Among the lines below, restate word for word only those from the line with "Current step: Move" through the line with "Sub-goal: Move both", with both end lines kept.

** Excerpted records follows **

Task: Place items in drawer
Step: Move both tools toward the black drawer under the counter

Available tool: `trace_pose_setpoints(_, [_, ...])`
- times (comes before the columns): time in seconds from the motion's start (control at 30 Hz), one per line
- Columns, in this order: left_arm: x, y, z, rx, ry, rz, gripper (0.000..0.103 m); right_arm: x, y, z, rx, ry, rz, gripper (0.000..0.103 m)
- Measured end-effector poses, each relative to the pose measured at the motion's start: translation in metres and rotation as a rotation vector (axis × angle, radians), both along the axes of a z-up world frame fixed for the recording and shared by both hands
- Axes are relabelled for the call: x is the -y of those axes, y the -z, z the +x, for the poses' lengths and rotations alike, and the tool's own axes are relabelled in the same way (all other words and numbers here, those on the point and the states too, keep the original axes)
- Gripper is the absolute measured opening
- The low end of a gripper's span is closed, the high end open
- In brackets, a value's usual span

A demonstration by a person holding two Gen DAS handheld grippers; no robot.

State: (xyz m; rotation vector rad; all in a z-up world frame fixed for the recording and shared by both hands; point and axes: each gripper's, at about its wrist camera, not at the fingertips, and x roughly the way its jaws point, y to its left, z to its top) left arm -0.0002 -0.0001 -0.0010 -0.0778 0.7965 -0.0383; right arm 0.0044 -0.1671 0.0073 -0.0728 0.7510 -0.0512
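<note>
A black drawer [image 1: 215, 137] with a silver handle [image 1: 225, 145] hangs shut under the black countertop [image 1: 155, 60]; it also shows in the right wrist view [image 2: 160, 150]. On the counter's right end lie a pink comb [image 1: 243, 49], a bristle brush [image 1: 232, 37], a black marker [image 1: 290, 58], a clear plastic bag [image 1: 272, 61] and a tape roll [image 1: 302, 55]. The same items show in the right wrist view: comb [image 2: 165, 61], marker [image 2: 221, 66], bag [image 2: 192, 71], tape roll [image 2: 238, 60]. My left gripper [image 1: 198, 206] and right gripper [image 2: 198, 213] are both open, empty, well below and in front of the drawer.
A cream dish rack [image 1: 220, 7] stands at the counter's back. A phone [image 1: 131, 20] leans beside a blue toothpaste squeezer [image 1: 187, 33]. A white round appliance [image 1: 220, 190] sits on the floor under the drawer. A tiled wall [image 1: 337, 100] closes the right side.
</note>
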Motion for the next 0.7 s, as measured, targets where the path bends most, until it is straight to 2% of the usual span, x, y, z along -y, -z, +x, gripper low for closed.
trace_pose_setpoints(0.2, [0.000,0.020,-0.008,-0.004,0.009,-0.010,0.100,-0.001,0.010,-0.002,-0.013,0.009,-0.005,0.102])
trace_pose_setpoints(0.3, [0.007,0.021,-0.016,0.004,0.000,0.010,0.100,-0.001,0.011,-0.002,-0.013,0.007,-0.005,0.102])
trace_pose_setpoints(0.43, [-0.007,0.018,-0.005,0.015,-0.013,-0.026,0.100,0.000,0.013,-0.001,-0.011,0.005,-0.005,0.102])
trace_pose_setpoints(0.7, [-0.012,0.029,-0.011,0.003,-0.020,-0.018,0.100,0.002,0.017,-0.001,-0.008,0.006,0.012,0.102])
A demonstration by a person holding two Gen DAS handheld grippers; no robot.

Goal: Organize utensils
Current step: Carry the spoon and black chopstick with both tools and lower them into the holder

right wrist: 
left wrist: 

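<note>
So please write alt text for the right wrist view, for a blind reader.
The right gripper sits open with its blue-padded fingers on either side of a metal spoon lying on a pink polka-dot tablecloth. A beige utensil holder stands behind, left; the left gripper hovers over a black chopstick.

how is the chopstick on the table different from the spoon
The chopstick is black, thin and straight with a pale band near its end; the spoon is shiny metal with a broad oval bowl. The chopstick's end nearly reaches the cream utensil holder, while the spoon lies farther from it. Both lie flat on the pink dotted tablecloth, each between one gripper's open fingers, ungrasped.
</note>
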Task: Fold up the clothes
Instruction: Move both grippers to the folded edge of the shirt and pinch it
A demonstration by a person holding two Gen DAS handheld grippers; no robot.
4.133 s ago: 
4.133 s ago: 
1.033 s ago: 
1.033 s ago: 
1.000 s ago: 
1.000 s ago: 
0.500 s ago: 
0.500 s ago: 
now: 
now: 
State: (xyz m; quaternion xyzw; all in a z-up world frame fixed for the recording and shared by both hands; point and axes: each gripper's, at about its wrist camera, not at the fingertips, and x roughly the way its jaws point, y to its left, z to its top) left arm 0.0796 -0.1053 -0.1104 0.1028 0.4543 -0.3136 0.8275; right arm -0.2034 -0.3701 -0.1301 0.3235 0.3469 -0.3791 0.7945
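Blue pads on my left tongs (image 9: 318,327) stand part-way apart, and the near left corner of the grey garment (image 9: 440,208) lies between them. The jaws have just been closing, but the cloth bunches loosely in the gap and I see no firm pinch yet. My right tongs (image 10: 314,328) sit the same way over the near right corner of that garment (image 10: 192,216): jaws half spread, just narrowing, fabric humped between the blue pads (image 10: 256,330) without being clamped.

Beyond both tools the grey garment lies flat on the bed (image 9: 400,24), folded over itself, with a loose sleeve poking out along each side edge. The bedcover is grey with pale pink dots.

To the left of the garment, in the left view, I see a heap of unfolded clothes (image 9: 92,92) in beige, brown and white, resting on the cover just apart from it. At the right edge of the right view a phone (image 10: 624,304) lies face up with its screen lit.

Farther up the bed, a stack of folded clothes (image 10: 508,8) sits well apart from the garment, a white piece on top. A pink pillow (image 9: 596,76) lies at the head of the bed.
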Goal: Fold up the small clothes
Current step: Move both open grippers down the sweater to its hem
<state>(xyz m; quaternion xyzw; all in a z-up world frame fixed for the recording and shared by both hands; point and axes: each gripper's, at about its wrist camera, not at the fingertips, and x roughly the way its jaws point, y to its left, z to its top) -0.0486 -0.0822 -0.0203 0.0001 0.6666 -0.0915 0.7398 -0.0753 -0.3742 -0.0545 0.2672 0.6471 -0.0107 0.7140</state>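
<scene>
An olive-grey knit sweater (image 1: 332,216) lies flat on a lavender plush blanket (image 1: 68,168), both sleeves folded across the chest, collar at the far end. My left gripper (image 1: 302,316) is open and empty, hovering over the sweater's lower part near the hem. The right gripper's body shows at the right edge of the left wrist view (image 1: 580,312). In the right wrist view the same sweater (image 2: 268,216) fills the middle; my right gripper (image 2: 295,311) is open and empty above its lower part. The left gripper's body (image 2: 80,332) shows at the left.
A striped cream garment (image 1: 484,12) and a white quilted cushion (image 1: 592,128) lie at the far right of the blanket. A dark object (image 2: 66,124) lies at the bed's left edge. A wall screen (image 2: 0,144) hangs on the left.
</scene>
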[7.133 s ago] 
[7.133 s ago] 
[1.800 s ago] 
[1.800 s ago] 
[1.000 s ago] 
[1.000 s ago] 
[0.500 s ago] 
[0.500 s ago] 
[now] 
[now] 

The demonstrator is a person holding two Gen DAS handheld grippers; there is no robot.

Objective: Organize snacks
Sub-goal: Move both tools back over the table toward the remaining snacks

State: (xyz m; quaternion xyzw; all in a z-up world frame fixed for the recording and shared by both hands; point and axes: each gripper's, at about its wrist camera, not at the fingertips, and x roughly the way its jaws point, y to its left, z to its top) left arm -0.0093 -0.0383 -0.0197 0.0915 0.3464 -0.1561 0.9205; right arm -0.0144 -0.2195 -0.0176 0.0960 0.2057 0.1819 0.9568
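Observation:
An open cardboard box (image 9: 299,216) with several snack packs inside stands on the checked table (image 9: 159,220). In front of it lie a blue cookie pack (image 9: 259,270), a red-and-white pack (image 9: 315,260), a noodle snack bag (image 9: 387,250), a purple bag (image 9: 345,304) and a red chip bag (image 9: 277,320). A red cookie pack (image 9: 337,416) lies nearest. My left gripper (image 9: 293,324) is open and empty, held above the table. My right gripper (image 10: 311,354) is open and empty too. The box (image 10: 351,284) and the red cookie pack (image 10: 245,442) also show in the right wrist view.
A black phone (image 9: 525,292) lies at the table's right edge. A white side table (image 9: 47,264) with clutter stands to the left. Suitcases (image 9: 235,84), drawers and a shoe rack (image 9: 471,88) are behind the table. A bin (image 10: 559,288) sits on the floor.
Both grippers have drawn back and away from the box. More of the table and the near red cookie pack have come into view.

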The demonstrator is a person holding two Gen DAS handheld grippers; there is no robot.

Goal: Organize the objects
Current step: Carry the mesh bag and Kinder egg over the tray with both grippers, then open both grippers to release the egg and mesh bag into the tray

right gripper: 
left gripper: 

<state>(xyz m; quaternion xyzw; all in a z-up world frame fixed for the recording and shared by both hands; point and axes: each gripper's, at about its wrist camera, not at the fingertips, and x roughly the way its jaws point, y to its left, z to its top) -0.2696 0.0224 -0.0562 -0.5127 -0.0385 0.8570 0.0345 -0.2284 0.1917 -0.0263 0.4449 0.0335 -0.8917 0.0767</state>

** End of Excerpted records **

#### Response to this exercise
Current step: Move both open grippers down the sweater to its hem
<state>(xyz m; quaternion xyzw; all in a z-up world frame fixed for the recording and shared by both hands; point and axes: each gripper's, at about its wrist camera, not at the fingertips, and x roughly the way its jaws point, y to its left, z to its top) -0.0486 -0.0822 -0.0203 0.0001 0.6666 -0.0915 0.7398 -0.0753 -0.3742 -0.0545 0.2672 0.6471 -0.0107 0.7140</state>
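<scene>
An olive-grey knit sweater (image 1: 332,216) lies flat on a lavender plush blanket (image 1: 68,168), both sleeves folded across the chest, collar at the far end. My left gripper (image 1: 302,316) is open and empty, hovering over the sweater's lower part near the hem. The right gripper's body shows at the right edge of the left wrist view (image 1: 580,312). In the right wrist view the same sweater (image 2: 268,216) fills the middle; my right gripper (image 2: 295,311) is open and empty above its lower part. The left gripper's body (image 2: 80,332) shows at the left.
A striped cream garment (image 1: 484,12) and a white quilted cushion (image 1: 592,128) lie at the far right of the blanket. A dark object (image 2: 66,124) lies at the bed's left edge. A wall screen (image 2: 0,144) hangs on the left.
</scene>
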[7.133 s ago] 
[7.133 s ago] 
[1.800 s ago] 
[1.800 s ago] 
[1.000 s ago] 
[1.000 s ago] 
[0.500 s ago] 
[0.500 s ago] 
[now] 
[now] 

The demonstrator is a person holding two Gen DAS handheld grippers; there is no robot.

Objective: Organize snacks
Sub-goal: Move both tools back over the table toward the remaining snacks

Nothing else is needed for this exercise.